### [Directions for this task]
In the listing below, the line containing "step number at" marks the end; copy exactly every line from the first through that one.
== Given material
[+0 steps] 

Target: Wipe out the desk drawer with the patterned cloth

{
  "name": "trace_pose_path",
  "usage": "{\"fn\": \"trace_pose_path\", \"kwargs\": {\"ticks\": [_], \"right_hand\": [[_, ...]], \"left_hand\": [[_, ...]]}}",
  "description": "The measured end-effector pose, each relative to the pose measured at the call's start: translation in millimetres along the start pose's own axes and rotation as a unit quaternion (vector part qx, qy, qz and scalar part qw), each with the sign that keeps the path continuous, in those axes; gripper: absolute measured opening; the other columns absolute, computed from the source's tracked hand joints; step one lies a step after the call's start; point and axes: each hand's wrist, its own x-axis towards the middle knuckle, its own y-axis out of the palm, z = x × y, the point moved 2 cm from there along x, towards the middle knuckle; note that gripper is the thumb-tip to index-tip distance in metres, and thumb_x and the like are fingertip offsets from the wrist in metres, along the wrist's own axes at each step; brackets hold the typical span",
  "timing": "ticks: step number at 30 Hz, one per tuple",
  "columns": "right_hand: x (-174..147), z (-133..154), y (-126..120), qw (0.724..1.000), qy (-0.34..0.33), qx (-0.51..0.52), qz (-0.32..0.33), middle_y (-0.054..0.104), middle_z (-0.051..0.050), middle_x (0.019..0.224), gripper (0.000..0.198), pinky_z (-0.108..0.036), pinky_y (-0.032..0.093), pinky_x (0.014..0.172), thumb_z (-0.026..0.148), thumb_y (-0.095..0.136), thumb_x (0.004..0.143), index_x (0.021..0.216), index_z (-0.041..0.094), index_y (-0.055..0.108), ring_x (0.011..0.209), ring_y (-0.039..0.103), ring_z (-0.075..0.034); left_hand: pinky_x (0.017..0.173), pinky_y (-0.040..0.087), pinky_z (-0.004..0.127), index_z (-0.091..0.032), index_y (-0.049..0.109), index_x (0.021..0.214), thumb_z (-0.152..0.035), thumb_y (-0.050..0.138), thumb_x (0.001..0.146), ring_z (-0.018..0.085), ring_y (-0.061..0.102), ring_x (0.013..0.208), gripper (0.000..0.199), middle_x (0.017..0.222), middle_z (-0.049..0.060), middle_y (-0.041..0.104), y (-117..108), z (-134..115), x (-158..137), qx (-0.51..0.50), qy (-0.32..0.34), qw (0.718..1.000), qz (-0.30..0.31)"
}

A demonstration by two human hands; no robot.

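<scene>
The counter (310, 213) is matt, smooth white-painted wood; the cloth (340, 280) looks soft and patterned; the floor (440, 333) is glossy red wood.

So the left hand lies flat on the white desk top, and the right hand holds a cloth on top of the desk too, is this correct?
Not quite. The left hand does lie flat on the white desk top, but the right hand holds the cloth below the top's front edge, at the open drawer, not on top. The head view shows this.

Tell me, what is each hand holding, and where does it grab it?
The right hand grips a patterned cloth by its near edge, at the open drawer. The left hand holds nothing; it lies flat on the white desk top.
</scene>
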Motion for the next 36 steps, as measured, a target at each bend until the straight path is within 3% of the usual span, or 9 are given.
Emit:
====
### [Exercise answer]
[+0 steps] 

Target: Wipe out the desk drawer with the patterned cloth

{
  "name": "trace_pose_path",
  "usage": "{\"fn\": \"trace_pose_path\", \"kwargs\": {\"ticks\": [_], \"right_hand\": [[_, ...]], \"left_hand\": [[_, ...]]}}",
  "description": "The measured end-effector pose, each relative to the pose measured at the call's start: translation in millimetres along the start pose's own axes and rotation as a unit quaternion (vector part qx, qy, qz and scalar part qw), each with the sign that keeps the path continuous, in those axes; gripper: absolute measured opening; the other columns absolute, computed from the source's tracked hand joints; step one lies a step after the call's start; point and axes: each hand's wrist, its own x-axis towards the middle knuckle, its own y-axis out of the palm, z = x × y, the point moved 2 cm from there along x, towards the middle knuckle; note that gripper is the thumb-tip to index-tip distance in metres, and thumb_x and the like are fingertip offsets from the wrist in metres, along the wrist's own axes at each step; brackets hold the typical span",
  "timing": "ticks: step number at 30 Hz, one per tuple",

Reply complete, and nothing else is required.